Bartłomiej Topa uchodzi za jednego z najciekawszych współczesnych polskich aktorów. Choć nie przepada za mówieniem o swoim życiu prywatnym, a publicznie pojawia się zazwyczaj przy wyjątkowych okazjach, takich jak premiera nowego projektu z jego udziałem, to jednak jego życie osobiste wzbudza duże zainteresowanie fanów.
W przeszłości mężczyzna był mężem malarki Agaty Rogalskiej, z którą miał dwóch synów: Antoniego i Kajetana. Niestety drugi z nich odszedł w wyniku choroby w wieku zaledwie siedmiu miesięcy. Ta tragedia położyła się cieniem na życiu gwiazdora.
"(...) Przewartościowała moje życie, spojrzenie na ludzi, na codzienność. Z myślenia o tym, że jest coś po, że będzie kiedyś, na myślenie, że najważniejsze jest to, co tu i teraz. Dzisiaj. Że nie ma przyszłości. I to jest mój raj" - mówił w rozmowie z magazynem "Pani".
Na szczęście później los jeszcze się do niego uśmiechnął...
Przy niej Topa odnalazł szczęście. Mało kto wie, że razem wychowują pięcioro dzieci
Przez kilka lat (2007-2013) Topa był związany z Magdaleną Popławską, ale relacja ta nie przetrwała. W 2019 roku zaczął być widywany publicznie z Gabrielą Mierzwiak, z którą do dzisiaj tworzą szczęśliwą parę. W 2021 powitali nawet na świecie córki bliźniaczki: Jagodę i Malinę.

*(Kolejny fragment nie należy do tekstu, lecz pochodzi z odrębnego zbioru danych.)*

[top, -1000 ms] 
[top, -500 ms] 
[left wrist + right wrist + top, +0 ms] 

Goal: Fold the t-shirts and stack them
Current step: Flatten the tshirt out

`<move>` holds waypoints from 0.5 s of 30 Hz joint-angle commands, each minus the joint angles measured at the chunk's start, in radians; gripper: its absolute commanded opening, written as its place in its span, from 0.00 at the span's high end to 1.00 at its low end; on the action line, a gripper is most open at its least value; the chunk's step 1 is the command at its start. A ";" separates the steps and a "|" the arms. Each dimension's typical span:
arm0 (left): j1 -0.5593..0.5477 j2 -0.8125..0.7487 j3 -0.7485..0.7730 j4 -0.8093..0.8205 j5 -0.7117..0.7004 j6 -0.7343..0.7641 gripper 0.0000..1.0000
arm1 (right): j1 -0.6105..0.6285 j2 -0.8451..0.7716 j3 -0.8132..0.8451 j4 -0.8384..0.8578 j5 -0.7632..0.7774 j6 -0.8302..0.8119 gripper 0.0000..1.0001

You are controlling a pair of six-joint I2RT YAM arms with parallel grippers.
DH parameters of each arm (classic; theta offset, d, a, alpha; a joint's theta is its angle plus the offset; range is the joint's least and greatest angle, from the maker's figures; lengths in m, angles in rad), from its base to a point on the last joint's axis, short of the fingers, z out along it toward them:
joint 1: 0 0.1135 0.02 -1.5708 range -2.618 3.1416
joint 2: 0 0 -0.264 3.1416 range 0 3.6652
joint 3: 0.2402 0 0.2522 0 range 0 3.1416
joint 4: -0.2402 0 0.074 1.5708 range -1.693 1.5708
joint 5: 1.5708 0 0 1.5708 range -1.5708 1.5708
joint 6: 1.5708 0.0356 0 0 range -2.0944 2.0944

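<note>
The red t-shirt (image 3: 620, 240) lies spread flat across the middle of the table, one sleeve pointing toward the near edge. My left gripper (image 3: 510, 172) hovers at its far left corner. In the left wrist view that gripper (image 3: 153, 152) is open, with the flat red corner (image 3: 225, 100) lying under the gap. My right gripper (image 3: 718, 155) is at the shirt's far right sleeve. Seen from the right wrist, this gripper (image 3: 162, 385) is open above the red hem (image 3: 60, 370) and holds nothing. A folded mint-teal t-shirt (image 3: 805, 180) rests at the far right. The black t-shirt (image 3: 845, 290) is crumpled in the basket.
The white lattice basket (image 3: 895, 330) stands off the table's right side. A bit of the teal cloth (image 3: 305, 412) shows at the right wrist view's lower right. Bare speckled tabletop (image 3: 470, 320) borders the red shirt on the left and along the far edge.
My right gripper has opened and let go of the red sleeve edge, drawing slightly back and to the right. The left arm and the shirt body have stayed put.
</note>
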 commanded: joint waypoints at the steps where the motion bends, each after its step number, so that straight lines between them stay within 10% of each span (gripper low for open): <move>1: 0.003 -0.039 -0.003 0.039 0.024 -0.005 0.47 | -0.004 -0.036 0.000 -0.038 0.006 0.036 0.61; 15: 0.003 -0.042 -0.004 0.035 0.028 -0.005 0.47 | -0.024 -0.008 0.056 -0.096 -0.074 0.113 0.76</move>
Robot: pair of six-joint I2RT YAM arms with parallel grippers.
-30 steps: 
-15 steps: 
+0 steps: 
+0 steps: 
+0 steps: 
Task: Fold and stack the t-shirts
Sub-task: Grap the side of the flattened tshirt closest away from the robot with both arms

Pojawienie się wspomnianej prawniczki w życiu aktora niosło za sobą i przyjęcie jej z całą wcześniejszą historią. Kobieta bowiem jest mamą dwóch adoptowanych córek: Idy i Nadii. Decyzję tę podjęła wraz z ówczesnym mężem.
"Nie miałam żadnego lęku. (...) To była absolutna miłość od pierwszego wejrzenia, w jednym i w drugim przypadku. I tak jest do dzisiaj" - mówiła w podcaście Justyny Szyc-Nagłowskiej.
Dla Topy było to natomiast całkowicie nowe doświadczenie.
Mój związek poza miłością oznacza też rodzinę. Dla mnie zupełnie nową, fascynującą
- wyznał w rozmowie z "Urodą Życia".
Topa miał 54 lata, gdy ponownie został ojcem. Dopiero potem odkrył, jak mu ciężko
Niedługo po narodzinach córek Topa, który zazwyczaj unika błysku fleszy, w jednej ze śniadaniówek powiedział, że "nigdy nie był szczęśliwszy". Jednocześnie zdaje sobie jednak sprawę, że z uwagi na swój wiek (w momencie narodzin bliźniaczek miał 54 lata) jest mu nieco trudniej.
"Jest fantastycznie, (...) [bardzo] ciężko, ale jest naprawdę dużo frajdy i sensu w tym. (...) Nie myślę o metryce, to tylko wymysł ludzki. Jasne, że widzę, że jest mi może ciężej, ale od tego są treningi, (...) jazda na rowerze..." - przekonywał w podcaście "WojewódzkiKędzierski".
Być może niedługo Bartłomiej Topa będzie mógł z najmłodszych pociech tak samo dumny, jak z dorosłego już syna, Antoniego. 23-latek jest bowiem aspirującym muzykiem, a pasję do nut, jak sam przyznał, rozbudził w nim właśnie znany ojciec.